YOUR OBJECTIVE - Filter the entries for lines with the word "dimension".

INFORMATION SUPPLIED -
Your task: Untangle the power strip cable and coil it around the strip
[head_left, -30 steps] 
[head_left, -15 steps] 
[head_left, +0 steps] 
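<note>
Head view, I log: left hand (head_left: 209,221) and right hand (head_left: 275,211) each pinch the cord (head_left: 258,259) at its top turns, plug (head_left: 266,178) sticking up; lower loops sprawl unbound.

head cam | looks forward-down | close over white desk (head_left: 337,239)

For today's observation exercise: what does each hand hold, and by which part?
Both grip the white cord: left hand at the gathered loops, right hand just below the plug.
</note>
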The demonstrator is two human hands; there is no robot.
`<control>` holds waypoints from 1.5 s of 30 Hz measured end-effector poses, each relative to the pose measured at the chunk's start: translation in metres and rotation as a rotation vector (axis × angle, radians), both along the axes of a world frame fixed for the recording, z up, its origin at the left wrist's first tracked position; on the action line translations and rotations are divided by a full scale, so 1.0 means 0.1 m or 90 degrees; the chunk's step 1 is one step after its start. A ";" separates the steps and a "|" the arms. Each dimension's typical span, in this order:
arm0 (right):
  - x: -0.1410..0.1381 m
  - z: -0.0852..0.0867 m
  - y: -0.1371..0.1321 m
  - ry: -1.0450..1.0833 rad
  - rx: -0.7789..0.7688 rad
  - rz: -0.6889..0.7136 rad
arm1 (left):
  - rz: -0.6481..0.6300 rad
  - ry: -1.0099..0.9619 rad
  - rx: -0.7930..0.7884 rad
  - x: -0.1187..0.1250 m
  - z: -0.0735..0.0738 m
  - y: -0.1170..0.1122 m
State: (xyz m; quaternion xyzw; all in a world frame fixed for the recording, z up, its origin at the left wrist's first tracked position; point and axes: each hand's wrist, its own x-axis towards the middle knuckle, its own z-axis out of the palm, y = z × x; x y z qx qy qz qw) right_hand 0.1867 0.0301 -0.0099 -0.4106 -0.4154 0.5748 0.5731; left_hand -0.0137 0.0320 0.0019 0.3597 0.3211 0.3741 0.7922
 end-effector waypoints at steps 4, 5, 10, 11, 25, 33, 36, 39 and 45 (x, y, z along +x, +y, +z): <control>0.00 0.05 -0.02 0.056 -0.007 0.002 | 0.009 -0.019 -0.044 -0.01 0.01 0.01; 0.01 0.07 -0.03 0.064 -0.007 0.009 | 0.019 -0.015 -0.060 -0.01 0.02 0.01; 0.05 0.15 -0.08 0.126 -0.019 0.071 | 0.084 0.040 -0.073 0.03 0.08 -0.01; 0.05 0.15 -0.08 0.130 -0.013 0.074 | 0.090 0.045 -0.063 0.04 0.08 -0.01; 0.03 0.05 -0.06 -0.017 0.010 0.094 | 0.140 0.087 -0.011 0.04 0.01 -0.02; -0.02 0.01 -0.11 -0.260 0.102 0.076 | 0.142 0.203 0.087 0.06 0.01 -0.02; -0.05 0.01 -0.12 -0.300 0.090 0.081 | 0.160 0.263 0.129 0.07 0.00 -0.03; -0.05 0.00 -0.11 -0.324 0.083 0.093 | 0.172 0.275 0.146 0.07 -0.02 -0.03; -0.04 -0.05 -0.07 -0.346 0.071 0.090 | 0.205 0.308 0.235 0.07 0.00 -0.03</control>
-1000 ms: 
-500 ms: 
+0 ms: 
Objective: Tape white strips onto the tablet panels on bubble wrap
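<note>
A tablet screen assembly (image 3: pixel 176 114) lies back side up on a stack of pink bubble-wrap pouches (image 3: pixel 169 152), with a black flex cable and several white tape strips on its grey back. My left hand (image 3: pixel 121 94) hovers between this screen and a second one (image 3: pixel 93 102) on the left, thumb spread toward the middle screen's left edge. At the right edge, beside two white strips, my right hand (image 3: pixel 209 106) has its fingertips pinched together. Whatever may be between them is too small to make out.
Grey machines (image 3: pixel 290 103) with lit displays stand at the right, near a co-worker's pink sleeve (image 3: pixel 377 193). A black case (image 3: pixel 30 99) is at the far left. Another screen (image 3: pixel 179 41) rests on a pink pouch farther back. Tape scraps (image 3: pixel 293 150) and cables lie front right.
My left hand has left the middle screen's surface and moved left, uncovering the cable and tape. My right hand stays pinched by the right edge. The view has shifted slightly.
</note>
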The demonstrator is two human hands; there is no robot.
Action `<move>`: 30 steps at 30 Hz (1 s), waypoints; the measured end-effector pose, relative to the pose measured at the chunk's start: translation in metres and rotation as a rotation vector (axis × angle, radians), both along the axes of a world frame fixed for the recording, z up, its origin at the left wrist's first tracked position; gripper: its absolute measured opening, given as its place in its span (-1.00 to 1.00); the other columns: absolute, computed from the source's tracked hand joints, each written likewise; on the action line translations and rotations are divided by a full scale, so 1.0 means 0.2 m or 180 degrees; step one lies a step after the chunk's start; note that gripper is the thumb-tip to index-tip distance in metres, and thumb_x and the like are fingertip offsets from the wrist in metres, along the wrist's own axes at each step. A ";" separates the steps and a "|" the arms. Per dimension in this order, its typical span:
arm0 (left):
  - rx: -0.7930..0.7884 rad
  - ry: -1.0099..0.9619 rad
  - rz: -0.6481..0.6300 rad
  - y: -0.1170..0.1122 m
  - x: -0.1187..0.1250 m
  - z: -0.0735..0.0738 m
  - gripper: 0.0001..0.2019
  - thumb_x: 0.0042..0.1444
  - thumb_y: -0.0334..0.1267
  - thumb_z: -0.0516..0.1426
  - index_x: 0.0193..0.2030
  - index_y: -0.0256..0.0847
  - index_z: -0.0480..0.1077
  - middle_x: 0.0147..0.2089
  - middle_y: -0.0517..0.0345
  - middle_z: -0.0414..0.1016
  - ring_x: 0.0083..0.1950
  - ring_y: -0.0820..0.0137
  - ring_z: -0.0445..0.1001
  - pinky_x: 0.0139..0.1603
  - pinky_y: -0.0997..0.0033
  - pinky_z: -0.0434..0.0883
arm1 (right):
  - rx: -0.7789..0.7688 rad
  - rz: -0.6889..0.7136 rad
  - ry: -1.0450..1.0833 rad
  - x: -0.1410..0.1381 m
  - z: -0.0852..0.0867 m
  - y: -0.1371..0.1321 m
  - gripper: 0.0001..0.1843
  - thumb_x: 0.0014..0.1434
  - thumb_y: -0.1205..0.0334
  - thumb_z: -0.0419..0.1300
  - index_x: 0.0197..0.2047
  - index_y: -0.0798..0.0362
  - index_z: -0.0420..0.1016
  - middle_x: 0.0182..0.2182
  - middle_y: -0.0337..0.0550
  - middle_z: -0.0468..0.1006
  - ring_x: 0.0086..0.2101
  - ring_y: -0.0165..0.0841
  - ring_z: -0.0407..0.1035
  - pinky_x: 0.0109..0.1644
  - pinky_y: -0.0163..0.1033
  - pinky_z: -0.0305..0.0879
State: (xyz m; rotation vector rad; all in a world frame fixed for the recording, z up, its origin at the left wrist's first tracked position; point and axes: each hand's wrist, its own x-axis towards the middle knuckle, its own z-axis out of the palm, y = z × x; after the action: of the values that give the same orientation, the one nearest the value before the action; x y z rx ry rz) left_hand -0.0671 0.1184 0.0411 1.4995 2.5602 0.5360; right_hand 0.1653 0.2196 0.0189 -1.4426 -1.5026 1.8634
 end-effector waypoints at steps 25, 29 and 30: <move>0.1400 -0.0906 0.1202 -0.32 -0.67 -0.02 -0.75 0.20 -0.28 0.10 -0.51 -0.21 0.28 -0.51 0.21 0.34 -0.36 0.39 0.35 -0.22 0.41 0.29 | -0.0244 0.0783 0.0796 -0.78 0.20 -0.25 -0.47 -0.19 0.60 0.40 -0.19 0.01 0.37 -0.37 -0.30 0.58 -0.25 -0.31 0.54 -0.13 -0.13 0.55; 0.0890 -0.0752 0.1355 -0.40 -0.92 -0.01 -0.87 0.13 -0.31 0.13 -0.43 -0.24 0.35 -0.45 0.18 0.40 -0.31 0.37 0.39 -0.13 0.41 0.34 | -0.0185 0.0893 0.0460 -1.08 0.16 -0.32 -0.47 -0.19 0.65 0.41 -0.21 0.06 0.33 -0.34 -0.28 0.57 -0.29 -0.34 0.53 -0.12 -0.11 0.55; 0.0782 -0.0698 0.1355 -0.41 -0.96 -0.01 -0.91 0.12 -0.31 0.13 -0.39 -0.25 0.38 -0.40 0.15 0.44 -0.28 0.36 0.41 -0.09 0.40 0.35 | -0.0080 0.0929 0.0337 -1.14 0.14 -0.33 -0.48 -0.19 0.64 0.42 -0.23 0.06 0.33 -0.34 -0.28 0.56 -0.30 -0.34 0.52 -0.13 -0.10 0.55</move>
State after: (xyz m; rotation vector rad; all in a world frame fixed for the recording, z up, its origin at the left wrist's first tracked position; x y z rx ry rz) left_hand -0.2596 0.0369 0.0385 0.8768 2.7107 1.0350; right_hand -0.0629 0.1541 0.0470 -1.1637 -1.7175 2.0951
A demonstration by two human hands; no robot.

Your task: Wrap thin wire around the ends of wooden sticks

RESPONSE -
`<control>` holds waypoints from 1.5 s of 30 Hz measured end-effector poses, each relative to the pose measured at the chunk's start: translation in metres and rotation as a rotation vector (axis × angle, radians), both along the axes of a world frame fixed for the recording, z up, its origin at the left wrist's first tracked position; on the action line translations and rotations are divided by a full scale, so 1.0 means 0.1 m or 90 degrees; the chunk's step 1 is one step after its start. A ";" separates the steps and a "|" the arms. Each dimension's typical span, in this order:
Action `<move>`: 30 steps at 30 Hz (1 s), waypoints; the measured end-effector pose, relative to the pose measured at the chunk's start: translation in metres and rotation as a rotation vector (axis × angle, radians), both along the axes of a world frame fixed for the recording, z up, its origin at the left wrist's first tracked position; gripper: its absolute measured opening, given as its place in its span (-1.00 to 1.00); the other columns: absolute, computed from the source's tracked hand joints, each written likewise; on the action line translations and rotations are divided by a full scale, so 1.0 means 0.2 m or 180 degrees; step one lies a step after the chunk's start; note that gripper is the thumb-tip to index-tip distance in metres, and thumb_x and the like are fingertip offsets from the wrist in metres, along the wrist's own axes at each step. A ";" separates the steps and a "|" the arms. Per dimension in this order, its typical span:

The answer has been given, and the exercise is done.